Type out every line of the data again, exactly.

╔══

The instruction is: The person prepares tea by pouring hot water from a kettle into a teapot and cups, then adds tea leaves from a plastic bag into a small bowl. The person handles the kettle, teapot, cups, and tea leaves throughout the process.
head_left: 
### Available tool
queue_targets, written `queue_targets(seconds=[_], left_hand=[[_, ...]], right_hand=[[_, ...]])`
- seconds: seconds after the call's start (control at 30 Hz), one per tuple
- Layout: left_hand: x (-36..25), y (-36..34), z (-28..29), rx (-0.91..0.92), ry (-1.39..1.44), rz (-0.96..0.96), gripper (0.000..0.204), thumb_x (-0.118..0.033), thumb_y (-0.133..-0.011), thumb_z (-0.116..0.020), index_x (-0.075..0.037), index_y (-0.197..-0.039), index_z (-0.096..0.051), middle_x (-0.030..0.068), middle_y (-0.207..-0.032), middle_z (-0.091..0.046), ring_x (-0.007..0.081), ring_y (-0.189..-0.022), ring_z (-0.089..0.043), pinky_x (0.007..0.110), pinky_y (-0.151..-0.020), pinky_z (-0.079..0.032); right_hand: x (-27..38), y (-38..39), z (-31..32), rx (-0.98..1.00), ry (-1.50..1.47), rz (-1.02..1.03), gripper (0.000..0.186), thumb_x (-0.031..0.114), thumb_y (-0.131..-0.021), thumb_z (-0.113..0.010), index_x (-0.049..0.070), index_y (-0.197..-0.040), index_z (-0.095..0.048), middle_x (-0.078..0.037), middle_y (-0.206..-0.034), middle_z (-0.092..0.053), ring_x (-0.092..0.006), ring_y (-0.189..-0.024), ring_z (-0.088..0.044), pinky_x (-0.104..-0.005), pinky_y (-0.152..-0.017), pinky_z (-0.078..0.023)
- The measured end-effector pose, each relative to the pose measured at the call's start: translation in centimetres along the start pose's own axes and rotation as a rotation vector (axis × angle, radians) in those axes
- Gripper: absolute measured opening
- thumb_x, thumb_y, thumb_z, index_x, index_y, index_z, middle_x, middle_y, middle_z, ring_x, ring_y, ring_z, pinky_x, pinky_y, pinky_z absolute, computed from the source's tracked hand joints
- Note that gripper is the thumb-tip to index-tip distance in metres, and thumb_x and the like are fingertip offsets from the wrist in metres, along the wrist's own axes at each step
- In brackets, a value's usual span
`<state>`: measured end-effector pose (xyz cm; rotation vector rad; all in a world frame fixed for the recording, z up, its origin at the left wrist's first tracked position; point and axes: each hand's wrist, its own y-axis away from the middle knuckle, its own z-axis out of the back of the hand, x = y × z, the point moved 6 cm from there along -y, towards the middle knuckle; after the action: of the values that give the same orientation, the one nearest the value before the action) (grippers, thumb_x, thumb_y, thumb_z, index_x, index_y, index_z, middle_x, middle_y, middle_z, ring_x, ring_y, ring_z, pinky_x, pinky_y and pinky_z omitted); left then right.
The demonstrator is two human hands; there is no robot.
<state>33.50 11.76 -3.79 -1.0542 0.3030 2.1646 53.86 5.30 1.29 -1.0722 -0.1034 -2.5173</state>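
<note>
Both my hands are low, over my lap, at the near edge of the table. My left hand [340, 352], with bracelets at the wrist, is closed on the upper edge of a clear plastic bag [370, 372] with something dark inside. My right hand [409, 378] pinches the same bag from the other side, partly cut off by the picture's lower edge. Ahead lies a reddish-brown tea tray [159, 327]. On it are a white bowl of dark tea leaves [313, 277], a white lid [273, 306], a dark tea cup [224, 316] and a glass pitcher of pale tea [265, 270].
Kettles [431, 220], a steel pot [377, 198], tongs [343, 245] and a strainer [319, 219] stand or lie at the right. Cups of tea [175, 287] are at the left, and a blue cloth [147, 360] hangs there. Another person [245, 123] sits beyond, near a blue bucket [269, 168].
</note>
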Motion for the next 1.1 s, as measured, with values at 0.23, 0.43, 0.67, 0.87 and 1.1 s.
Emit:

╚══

■ EXERCISE RESPONSE
The instruction is: The person prepares tea by pouring hot water from a kettle into a teapot and cups, then adds tea leaves from a plastic bag into a small bowl. The person handles the kettle, teapot, cups, and tea leaves throughout the process.
head_left: 
### Available tool
queue_targets, written `queue_targets(seconds=[_], left_hand=[[_, ...]], right_hand=[[_, ...]])`
- seconds: seconds after the call's start (control at 30 Hz), one per tuple
- Layout: left_hand: x (-36..25), y (-36..34), z (-28..29), rx (-0.91..0.92), ry (-1.39..1.44), rz (-0.96..0.96), gripper (0.000..0.204), thumb_x (-0.118..0.033), thumb_y (-0.133..-0.011), thumb_z (-0.116..0.020), index_x (-0.075..0.037), index_y (-0.197..-0.039), index_z (-0.096..0.051), middle_x (-0.030..0.068), middle_y (-0.207..-0.032), middle_z (-0.091..0.046), ring_x (-0.007..0.081), ring_y (-0.189..-0.022), ring_z (-0.089..0.043), pinky_x (0.007..0.110), pinky_y (-0.151..-0.020), pinky_z (-0.079..0.032); right_hand: x (-27..38), y (-38..39), z (-31..32), rx (-0.98..1.00), ry (-1.50..1.47), rz (-1.02..1.03), gripper (0.000..0.186), thumb_x (-0.031..0.114), thumb_y (-0.131..-0.021), thumb_z (-0.113..0.010), index_x (-0.049..0.070), index_y (-0.197..-0.040), index_z (-0.095..0.048), middle_x (-0.078..0.037), middle_y (-0.206..-0.034), middle_z (-0.092..0.053), ring_x (-0.092..0.006), ring_y (-0.189..-0.024), ring_z (-0.088..0.044), pinky_x (-0.104..-0.005), pinky_y (-0.152..-0.017), pinky_z (-0.078..0.023)
- The measured end-effector pose, each relative to the pose measured at the call's start: translation in centimetres along the start pose's own axes and rotation as a rotation vector (axis × angle, radians) in those axes
- Gripper: absolute measured opening
- thumb_x, thumb_y, thumb_z, index_x, index_y, index_z, middle_x, middle_y, middle_z, ring_x, ring_y, ring_z, pinky_x, pinky_y, pinky_z absolute, computed from the source's tracked hand joints
- Note that gripper is the thumb-tip to index-tip distance in metres, and thumb_x and the like are fingertip offsets from the wrist in metres, along the wrist's own axes at each step
- In brackets, a value's usual span
`<state>`: measured end-effector pose (xyz cm; rotation vector rad; all in a world frame fixed for the recording, z up, its origin at the left wrist's first tracked position; point and axes: each hand's wrist, its own y-axis away from the middle knuckle, its own z-axis out of the back of the hand, x = y × z, the point moved 6 cm from there along -y, towards the middle knuckle; after the action: of the values that give the same orientation, the one nearest the value before the action) (grippers, thumb_x, thumb_y, thumb_z, index_x, index_y, index_z, middle_x, middle_y, middle_z, ring_x, ring_y, ring_z, pinky_x, pinky_y and pinky_z omitted); left then right.
The demonstrator is two human hands; there is no robot.
<state>33.50 11.76 -3.79 -1.0542 0.3030 2.1646 53.86 5.30 1.29 -1.0722 -0.1034 -2.5173</state>
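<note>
Both my hands are low, over my lap, at the near edge of the table. My left hand [340, 352], with bracelets at the wrist, is closed on the upper edge of a clear plastic bag [370, 372] with something dark inside. My right hand [409, 378] pinches the same bag from the other side, partly cut off by the picture's lower edge. Ahead lies a reddish-brown tea tray [159, 327]. On it are a white bowl of dark tea leaves [313, 277], a white lid [273, 306], a dark tea cup [224, 316] and a glass pitcher of pale tea [265, 270].
Kettles [431, 220], a steel pot [377, 198], tongs [343, 245] and a strainer [319, 219] stand or lie at the right. Cups of tea [175, 287] are at the left, and a blue cloth [147, 360] hangs there. Another person [245, 123] sits beyond, near a blue bucket [269, 168].
</note>
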Motion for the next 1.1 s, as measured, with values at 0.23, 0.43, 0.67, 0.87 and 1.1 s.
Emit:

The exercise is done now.